Zhonglin Chai Zhonglin.Chai at baker.edu.au
Mon Aug 26 18:14:34 EST 2002


MFOLD developed by Dr. Zuker would do the job for you. The website is 
http://bioweb.pasteur.fr/seqanal/interfaces/mfold.html

You will find out that most of mRNA molecules are almost entirely
hybridized with themselves although some small loops are always
present.



Zhonglin Chai, PhD

Molecular Hypertension Laboratory
Baker Heart Research Institute
Commercial Rd, MELBOURNE, VIC 3004
AUSTRALIA

Post Address:
P.O. Box 6492
St.Kilda Road 
Central Melbourne 
VIC 8008, AUSTRALIA

Telephone: +61 3, 8532 1231
mobile : 0413 58 1940, or international +61, 413 58 1940
Fax: +61 3, 8532 1100 
email: zhonglin.chai at baker.edu.au


>>> Trond Erik Vee Aune
<trondaun at chembio.REMOVETHISBEFOREREPLYING.ntnu.no> 08/26/02 06:57pm
>>>
Hi,

Is there a possibility that lowered translation efficiency can be
caused 
by hybridization of the RNA to itself? If, for instance, a part of the

gene hybridizes with a part of the 5' UTR (untranslated region) in such

a way that ribosome binding is hindered? (I assume that hybridizations

that does not partly overlap the ribosome binding site would not affect

translation since the ribosome would be able to break up the binding)

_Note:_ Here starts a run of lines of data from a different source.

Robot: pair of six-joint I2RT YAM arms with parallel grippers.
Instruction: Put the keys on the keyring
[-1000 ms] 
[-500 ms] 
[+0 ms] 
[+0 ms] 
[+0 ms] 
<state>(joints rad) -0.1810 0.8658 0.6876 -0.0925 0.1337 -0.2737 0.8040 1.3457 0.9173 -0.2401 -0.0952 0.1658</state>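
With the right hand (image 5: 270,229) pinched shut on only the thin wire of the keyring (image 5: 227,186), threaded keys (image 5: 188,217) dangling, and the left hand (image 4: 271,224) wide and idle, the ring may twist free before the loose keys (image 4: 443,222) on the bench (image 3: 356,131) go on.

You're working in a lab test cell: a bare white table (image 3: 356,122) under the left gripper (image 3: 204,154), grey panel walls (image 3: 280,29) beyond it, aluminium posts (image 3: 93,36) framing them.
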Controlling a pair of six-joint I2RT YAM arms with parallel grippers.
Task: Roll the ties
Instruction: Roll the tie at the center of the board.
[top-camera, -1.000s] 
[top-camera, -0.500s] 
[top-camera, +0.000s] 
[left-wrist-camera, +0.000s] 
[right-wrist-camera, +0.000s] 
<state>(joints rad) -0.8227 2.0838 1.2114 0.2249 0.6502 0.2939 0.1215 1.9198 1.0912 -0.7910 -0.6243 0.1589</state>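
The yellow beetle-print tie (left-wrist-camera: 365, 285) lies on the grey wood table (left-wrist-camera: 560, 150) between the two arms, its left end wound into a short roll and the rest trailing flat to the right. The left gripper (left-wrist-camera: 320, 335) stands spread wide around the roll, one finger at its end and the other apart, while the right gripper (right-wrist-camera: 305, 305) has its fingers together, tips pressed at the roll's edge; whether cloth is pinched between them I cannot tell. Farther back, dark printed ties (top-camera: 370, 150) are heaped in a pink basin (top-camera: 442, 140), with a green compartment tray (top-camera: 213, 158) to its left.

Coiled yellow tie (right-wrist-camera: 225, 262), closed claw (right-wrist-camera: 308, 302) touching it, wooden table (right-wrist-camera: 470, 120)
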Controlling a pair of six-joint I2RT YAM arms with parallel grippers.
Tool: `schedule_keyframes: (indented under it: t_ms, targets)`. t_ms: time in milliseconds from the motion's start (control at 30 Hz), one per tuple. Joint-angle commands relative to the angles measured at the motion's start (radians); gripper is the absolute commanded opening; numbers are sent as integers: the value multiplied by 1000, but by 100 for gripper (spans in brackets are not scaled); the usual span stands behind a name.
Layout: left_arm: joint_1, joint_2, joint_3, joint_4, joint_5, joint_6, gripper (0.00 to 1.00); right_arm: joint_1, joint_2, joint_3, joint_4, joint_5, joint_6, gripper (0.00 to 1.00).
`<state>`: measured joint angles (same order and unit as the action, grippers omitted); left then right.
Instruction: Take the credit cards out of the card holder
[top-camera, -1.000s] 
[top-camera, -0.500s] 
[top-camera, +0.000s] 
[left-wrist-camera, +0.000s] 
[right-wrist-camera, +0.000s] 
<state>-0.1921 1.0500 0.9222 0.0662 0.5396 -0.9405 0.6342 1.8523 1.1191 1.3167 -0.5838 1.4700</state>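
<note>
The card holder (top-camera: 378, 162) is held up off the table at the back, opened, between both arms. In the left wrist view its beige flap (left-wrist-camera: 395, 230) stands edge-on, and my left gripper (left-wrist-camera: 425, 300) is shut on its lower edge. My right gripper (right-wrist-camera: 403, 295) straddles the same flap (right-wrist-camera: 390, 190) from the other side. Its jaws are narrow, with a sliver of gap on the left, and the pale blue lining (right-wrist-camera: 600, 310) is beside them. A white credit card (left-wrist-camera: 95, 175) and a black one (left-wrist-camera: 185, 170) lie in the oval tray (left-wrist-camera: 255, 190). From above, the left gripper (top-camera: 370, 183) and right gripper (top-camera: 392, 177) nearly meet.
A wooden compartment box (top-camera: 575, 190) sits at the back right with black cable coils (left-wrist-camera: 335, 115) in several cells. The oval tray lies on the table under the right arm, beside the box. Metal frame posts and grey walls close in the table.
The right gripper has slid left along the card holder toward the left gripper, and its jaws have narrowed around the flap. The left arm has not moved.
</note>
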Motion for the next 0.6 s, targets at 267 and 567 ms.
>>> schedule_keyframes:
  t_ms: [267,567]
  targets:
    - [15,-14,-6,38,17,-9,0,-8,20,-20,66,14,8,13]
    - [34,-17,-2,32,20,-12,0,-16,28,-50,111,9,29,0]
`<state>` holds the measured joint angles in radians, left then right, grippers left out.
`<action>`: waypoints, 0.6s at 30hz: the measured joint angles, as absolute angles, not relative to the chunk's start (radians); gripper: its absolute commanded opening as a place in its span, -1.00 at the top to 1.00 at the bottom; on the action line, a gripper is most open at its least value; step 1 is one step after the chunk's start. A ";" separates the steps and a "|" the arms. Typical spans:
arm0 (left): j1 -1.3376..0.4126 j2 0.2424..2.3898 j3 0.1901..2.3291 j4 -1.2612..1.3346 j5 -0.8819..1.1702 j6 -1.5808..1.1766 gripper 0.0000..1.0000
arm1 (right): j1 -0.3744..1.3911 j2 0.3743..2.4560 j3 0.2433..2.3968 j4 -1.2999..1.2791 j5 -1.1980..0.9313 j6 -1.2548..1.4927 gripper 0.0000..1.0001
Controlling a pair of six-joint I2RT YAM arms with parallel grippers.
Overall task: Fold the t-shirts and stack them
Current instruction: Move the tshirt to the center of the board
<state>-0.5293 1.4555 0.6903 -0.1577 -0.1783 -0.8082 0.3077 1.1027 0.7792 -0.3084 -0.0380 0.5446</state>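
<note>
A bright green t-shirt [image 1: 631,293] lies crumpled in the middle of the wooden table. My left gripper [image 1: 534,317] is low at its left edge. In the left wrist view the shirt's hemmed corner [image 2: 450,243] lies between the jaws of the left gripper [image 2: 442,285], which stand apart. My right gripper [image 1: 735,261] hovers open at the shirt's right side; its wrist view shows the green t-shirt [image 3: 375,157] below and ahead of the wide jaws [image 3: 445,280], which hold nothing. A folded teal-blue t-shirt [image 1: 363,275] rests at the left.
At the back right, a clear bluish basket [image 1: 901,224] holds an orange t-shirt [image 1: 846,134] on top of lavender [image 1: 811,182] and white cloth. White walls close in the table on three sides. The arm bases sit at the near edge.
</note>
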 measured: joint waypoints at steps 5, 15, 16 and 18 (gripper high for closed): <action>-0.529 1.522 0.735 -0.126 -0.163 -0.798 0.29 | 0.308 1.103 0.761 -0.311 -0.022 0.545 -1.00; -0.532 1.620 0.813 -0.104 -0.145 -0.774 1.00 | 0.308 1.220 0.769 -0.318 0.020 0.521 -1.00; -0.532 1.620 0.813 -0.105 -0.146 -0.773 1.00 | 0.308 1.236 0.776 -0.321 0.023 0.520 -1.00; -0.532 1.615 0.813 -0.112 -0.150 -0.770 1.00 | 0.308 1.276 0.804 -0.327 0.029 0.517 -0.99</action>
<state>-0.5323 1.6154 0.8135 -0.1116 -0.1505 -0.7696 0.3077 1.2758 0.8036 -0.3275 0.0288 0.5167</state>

It could be that a single RNA molecule folds over and hybridizes with 
itself, or, in cases with good transcription, that two different (but 
still from the same transcript) RNA molecules binds to each other.

I know the fact that transcription and translation in E.coli is coupled

  diminishes this possibility, but I think that the ribosome binding 
site with its surrounding regions partly would be free for such 
interactions, especially with other RNA molecules.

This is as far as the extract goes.